This morning I will be talking about the creative forces of life – those within us and those the drive the universe. I will talk of re-creation and Creation itself – or as I like to call it: Creationing.
I was asked to speak this Earth Sunday because I work for The Nature Conservancy. And as a good environmentalist I feel obliged to start my talk with a doomsday proclamation. So I offer this from the Zen Buddhist Monk Thich Nhat Hahn:
We have constructed a system we can’t control. It imposes itself on us, and we become its slaves and victims. We have created a society in which the rich become richer and the poor become poorer, and in which we are so caught up in our own immediate problems that we cannot afford to be aware of what is going on with the rest of the human family or our planet Earth. In my mind I see a group of chickens in a cage disputing over a few seeds of grain, unaware that in a few hours they will all be killed.
The fact of the matter, for those paying attention, is the news of climate change and other environmental calamities (deepwater horizon, the polluting of Puget Sound, ) are dire.

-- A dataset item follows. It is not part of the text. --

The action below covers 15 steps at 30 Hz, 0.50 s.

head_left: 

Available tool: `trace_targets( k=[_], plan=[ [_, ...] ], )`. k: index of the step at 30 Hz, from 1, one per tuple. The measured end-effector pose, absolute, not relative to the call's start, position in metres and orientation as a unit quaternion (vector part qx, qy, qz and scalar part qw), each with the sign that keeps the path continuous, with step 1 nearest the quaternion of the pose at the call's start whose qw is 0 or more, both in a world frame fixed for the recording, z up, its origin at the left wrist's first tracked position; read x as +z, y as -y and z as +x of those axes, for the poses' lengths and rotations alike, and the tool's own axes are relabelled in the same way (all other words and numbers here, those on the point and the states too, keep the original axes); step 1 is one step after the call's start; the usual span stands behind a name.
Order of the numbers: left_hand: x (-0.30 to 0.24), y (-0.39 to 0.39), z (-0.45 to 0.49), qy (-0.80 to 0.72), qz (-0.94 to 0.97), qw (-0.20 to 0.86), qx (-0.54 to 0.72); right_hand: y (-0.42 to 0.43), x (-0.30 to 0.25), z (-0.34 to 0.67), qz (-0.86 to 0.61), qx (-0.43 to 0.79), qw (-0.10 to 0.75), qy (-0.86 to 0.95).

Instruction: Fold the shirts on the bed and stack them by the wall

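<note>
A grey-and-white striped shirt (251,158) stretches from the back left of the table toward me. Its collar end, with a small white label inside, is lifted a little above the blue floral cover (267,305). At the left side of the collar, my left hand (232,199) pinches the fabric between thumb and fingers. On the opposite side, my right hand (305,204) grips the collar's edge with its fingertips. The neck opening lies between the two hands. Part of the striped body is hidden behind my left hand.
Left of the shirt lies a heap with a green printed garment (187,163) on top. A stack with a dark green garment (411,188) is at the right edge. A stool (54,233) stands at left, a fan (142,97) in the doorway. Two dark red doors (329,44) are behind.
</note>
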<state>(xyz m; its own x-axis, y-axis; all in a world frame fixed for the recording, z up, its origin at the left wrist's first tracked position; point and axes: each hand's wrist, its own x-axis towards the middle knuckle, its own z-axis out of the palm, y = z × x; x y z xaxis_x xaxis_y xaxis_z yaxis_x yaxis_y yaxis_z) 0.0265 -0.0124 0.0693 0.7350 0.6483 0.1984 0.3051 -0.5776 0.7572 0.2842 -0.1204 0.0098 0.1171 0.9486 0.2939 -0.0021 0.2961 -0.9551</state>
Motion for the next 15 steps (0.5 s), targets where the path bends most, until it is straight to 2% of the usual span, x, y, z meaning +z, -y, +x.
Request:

We live in an epoch that is called the Anthropocene - a geologic period during human activities are having a global impact on the Earth's ecosystems. We are the dominant species on the planet – 7 billion strong. And growing – in raw numbers and in our collective appetite for resources. The human empire seems alarmingly unsustainable. Some of the disruptions climate change could cause as people try to scape a living from an increasingly unstable climate are sobering. People are already suffering. The suffering of the world’s wildlife, already squeezed into small corners of the planet by an immense human population, will grow worse as unpredictable changes to their habitats take shape. Floods and droughts will become more frequent and intense. Wars – particularly between more impoverished peoples – will become more common. Yet the societal inclination to do anything the dire forecast were getting from our scientific community is seemingly on a downward slide.
At a time like this I want to implore Rumi’s advice on our society:
Sit, be still, and listen.
For you are drunk.
And we are at the edge of the roof.
Now my confession: I’m not a very good doomsdayer. Like the fundamentalist who ignores science to adhere to his religious beliefs, I ignore the science to hold onto my optimism. All is not lost. I’m not going to jump from the roof. I believe there’s hope.
So how did we get into this mess? What can we learn from it? Are there any lessons for us a spiritual community?
Smarter people than I have tried to understand our proclivity to live like Thich Nhat Hahn’s chickens. I think it boils down to the misunderstanding we have of creation and the dominance of the left side of our brains.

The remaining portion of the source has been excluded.